> [ACTION ITEM]: Write out exactly the lines of the entries below from the one holding "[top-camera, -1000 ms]" to the one holding "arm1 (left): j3", inclusive, and leave out all other lines.

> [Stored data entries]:

= Beginning of Section =

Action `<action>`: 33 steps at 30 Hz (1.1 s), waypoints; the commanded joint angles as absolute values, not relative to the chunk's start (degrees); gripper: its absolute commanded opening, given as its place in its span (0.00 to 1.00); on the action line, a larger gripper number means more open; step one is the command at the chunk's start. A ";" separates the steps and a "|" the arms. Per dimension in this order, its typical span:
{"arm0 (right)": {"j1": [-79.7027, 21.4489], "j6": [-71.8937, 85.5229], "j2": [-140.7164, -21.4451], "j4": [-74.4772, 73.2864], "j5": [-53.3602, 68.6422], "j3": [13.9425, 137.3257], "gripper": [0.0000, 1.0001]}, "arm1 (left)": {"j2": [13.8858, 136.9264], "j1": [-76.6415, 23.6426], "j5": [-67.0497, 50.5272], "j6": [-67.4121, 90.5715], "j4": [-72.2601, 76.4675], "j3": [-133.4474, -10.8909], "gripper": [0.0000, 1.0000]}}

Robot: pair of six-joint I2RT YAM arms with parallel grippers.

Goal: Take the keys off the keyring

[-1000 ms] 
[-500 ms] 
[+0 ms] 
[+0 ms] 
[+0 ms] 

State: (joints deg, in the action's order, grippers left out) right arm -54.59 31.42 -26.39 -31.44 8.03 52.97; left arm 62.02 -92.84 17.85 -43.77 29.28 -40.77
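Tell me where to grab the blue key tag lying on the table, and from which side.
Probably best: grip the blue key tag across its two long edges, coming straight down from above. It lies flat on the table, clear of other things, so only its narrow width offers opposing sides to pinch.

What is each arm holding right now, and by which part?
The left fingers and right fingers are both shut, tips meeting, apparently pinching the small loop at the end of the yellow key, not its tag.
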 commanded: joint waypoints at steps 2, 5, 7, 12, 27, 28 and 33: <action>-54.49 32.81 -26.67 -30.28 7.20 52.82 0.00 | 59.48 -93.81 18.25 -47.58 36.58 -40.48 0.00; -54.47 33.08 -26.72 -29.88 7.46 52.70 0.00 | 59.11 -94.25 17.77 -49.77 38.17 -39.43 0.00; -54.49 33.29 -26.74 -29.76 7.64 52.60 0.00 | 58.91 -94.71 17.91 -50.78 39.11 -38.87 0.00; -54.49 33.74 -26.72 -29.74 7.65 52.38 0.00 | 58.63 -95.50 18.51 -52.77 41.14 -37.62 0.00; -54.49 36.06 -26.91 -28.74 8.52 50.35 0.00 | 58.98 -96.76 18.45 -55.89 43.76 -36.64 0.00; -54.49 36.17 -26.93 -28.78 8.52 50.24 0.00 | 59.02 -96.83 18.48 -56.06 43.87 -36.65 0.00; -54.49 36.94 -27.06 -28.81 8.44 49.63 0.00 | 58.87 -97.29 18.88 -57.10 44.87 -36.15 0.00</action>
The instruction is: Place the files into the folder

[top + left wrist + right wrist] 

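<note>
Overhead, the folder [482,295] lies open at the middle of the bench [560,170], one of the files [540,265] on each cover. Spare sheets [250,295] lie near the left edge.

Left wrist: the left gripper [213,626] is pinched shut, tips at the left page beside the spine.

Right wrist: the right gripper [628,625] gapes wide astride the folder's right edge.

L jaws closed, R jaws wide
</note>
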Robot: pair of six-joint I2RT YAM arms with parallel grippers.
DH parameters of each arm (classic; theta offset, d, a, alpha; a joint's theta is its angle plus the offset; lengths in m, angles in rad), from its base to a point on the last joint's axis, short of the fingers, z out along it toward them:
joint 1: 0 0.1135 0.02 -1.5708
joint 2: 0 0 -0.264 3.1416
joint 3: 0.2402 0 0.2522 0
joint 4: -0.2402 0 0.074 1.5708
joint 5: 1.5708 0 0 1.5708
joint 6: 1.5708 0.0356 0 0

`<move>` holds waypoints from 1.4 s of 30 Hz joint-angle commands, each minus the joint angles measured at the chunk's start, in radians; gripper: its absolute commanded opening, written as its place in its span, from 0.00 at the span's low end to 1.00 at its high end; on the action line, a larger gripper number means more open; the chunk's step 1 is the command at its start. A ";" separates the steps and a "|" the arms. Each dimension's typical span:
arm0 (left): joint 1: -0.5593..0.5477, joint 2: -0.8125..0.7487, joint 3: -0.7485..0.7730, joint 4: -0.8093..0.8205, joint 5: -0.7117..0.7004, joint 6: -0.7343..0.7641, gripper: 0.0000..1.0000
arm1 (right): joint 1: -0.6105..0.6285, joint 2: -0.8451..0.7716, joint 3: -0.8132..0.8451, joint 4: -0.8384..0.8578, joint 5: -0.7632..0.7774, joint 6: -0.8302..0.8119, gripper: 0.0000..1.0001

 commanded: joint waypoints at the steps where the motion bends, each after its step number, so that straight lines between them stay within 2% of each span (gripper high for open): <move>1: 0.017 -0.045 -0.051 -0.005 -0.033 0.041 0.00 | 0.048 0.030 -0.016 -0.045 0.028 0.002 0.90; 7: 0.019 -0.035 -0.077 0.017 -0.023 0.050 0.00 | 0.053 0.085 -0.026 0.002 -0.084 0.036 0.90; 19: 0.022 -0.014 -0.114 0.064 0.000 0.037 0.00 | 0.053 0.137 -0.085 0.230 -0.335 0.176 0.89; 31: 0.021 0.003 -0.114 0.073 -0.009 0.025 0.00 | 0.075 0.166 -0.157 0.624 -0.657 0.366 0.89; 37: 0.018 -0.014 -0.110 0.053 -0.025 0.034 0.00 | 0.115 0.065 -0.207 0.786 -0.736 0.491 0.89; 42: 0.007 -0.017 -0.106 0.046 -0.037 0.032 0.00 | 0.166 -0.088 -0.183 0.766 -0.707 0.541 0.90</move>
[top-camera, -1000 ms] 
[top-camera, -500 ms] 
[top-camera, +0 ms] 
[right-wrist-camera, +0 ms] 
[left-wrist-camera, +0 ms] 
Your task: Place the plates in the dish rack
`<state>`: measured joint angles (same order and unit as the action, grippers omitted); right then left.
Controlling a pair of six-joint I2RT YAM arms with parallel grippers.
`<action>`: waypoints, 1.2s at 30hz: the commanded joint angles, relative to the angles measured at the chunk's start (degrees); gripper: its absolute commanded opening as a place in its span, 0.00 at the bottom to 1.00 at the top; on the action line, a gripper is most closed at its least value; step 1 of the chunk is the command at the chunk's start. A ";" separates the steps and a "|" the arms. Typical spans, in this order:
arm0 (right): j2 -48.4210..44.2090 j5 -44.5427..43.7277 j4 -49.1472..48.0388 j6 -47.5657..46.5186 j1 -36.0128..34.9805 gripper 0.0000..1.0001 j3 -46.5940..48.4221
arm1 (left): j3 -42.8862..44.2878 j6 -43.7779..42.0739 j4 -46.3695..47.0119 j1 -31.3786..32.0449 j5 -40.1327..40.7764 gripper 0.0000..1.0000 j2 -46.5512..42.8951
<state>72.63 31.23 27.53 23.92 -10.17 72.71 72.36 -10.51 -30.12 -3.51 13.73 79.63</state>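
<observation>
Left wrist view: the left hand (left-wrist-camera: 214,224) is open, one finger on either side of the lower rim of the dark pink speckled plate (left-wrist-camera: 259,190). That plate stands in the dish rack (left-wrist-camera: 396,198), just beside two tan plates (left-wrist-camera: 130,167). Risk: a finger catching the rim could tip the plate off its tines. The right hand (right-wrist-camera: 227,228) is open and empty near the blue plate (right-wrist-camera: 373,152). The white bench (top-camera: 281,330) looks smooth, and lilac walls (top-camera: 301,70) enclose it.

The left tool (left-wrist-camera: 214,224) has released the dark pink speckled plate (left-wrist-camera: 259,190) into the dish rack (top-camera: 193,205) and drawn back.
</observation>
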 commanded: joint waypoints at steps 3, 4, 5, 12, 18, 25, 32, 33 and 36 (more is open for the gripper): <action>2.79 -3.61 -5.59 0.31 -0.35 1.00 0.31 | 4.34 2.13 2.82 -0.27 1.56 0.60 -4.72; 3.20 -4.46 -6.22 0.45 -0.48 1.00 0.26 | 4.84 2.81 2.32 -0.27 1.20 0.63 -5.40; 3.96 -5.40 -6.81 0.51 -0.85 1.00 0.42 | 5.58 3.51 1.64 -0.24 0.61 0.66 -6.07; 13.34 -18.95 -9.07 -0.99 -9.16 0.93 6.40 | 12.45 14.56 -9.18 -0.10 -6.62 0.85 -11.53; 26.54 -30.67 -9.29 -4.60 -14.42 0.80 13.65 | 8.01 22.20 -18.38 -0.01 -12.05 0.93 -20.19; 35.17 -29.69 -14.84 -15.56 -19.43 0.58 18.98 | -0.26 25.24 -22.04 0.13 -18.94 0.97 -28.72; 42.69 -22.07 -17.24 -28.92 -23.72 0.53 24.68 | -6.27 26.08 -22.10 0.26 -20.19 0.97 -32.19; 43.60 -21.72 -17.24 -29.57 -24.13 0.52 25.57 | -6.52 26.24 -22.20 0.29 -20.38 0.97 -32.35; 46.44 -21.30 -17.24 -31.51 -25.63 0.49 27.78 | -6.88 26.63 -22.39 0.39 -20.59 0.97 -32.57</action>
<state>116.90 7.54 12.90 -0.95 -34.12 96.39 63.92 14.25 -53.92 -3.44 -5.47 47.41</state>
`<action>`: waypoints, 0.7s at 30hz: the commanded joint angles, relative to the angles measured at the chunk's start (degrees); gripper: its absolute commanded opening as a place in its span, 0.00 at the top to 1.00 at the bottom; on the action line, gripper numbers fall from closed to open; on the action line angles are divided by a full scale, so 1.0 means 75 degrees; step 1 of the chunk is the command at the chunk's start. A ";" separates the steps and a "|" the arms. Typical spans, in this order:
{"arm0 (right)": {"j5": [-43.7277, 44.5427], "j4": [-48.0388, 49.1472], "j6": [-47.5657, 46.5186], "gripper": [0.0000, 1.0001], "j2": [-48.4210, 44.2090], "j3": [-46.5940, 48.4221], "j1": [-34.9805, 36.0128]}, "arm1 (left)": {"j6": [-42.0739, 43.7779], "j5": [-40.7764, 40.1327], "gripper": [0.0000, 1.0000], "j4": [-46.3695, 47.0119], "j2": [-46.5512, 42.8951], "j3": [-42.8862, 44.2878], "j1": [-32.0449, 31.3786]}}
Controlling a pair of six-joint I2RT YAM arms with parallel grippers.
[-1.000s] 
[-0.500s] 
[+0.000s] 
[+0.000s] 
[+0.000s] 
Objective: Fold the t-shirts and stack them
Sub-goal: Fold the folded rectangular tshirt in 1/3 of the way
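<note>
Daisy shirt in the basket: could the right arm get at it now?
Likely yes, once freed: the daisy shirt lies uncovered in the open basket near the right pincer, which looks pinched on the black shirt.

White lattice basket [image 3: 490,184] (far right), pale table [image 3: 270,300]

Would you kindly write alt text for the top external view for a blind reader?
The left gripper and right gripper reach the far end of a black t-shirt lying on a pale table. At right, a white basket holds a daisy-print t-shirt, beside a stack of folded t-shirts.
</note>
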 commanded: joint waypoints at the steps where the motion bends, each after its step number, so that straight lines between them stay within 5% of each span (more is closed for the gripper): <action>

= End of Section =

> [SOLUTION FOR THIS TASK]:
[top-camera, -1000 ms] 
[top-camera, -500 ms] 
[top-camera, +0 ms] 
[right-wrist-camera, +0 ms] 
[left-wrist-camera, +0 ms] 
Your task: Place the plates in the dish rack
`<state>`: measured joint angles (same order and unit as the action, grippers omitted); right then left.
Controlling a pair of six-joint I2RT YAM arms with parallel grippers.
`<action>`: waypoints, 1.2s at 30hz: the commanded joint angles, relative to the angles measured at the chunk's start (degrees); gripper: its absolute commanded opening as a place in its span, 0.00 at the bottom to 1.00 at the top; on the action line, a gripper is most closed at its least value; step 1 of the chunk is the command at the chunk's start. A ";" separates the steps and a "|" the arms. Typical spans, in this order:
arm0 (right): j2 -48.4210..44.2090 j5 -44.5427..43.7277 j4 -49.1472..48.0388 j6 -47.5657..46.5186 j1 -36.0128..34.9805 gripper 0.0000..1.0001 j3 -46.5940..48.4221
arm1 (left): j3 -42.8862..44.2878 j6 -43.7779..42.0739 j4 -46.3695..47.0119 j1 -31.3786..32.0449 j5 -40.1327..40.7764 gripper 0.0000..1.0000 j2 -46.5512..42.8951

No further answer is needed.